Retype, exactly as they appear below, the lines between the line holding "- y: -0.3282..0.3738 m" and the line holding "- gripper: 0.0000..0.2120", both ends included.
<<<<
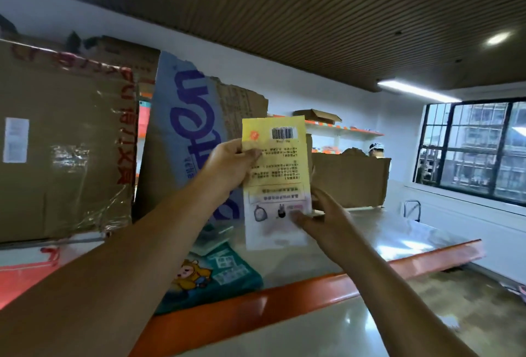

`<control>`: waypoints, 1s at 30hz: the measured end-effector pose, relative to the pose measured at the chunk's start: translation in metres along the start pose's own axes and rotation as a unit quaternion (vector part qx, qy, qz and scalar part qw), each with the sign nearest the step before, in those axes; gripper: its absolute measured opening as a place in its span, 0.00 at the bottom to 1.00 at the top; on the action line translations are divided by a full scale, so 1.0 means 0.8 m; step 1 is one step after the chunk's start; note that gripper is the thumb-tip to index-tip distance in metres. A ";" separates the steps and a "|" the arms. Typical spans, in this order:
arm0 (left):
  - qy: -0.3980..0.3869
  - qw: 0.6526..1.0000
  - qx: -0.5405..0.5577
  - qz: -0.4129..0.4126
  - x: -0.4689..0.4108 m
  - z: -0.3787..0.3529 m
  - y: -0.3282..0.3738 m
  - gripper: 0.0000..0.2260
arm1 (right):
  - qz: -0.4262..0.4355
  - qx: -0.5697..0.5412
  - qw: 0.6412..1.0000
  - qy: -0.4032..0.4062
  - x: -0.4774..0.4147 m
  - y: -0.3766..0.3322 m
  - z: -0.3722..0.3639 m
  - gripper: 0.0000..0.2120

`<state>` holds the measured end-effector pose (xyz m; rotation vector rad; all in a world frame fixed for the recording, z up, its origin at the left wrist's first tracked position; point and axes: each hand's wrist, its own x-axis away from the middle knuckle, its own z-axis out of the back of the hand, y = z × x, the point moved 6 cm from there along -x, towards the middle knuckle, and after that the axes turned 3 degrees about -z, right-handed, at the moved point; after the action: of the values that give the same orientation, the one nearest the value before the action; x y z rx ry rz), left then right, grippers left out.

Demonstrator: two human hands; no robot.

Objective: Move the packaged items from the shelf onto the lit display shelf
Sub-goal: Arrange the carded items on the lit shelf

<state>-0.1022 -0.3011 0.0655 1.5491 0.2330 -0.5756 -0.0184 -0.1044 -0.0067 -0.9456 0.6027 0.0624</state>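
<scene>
A flat yellow packet (274, 174) was held upright in the air by both of a person's hands, its printed back facing the camera with the text upside down and a barcode at its top. The left hand (227, 166) pinched the packet at its upper left edge, thumb pressed on the face and fingers curled behind. The right hand (321, 220) gripped the lower right edge, thumb on the face. The packet's long side ran straight up and down, so the two grips sat at opposite corners, left one high, right one low.

Below the packet lay the shelf (284, 297) with an orange front rail. Below and left of the packet, a teal packet (210, 277) with a cartoon figure rested on that shelf. Left of the packet stood a taped cardboard box (62, 143), and just behind its left edge a torn carton (185, 129) with blue lettering. Behind its right edge sat an open box (350, 177).

The lit display shelf was not in view (so which way to carry the packet could not be judged). Either hand seemed able to take it alone; the left looked the firmer hold.
</scene>
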 end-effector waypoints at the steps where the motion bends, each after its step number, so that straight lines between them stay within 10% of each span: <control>1: -0.004 0.998 0.059 0.018 0.001 -0.004 -0.009 0.06 | 0.006 -0.033 0.999 -0.012 -0.010 0.002 -0.004 0.16; 7: 0.078 0.988 0.124 0.043 -0.001 0.014 -0.047 0.06 | 0.081 0.018 0.996 0.037 -0.058 0.016 0.006 0.02; 13: 0.010 0.968 0.189 0.163 0.007 0.030 -0.068 0.29 | 0.383 0.253 0.878 0.140 -0.086 -0.014 0.022 0.04; 18: 0.016 0.981 0.107 0.159 0.011 0.029 -0.077 0.18 | 0.474 0.317 0.808 0.146 -0.104 -0.025 0.010 0.08; 25: 0.063 0.997 0.000 0.033 0.005 0.037 -0.075 0.28 | 0.233 0.182 0.955 -0.030 -0.157 0.023 -0.028 0.33; 30: 0.088 0.993 -0.078 -0.011 0.005 0.036 -0.061 0.24 | 0.166 0.029 0.968 -0.186 -0.153 0.043 -0.047 0.37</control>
<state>-0.1282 -0.3260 0.0218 1.4471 0.4208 -0.4273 -0.1484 -0.0883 0.0139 -0.7427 0.4063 0.5095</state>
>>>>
> [TASK RESULT]:
  - y: -0.3282..0.3738 m
  - gripper: 0.0000..0.2260
arm1 (right):
  - qz: -0.4262..0.4355
  - qx: -0.5697..0.5412
  - qw: 0.6412..1.0000
  - qy: -0.4032..0.4062
  - x: -0.4774..0.4147 m
  - y: -0.3766..0.3322 m
  - z: -0.3722..0.3639 m
  - gripper: 0.0000..0.2120

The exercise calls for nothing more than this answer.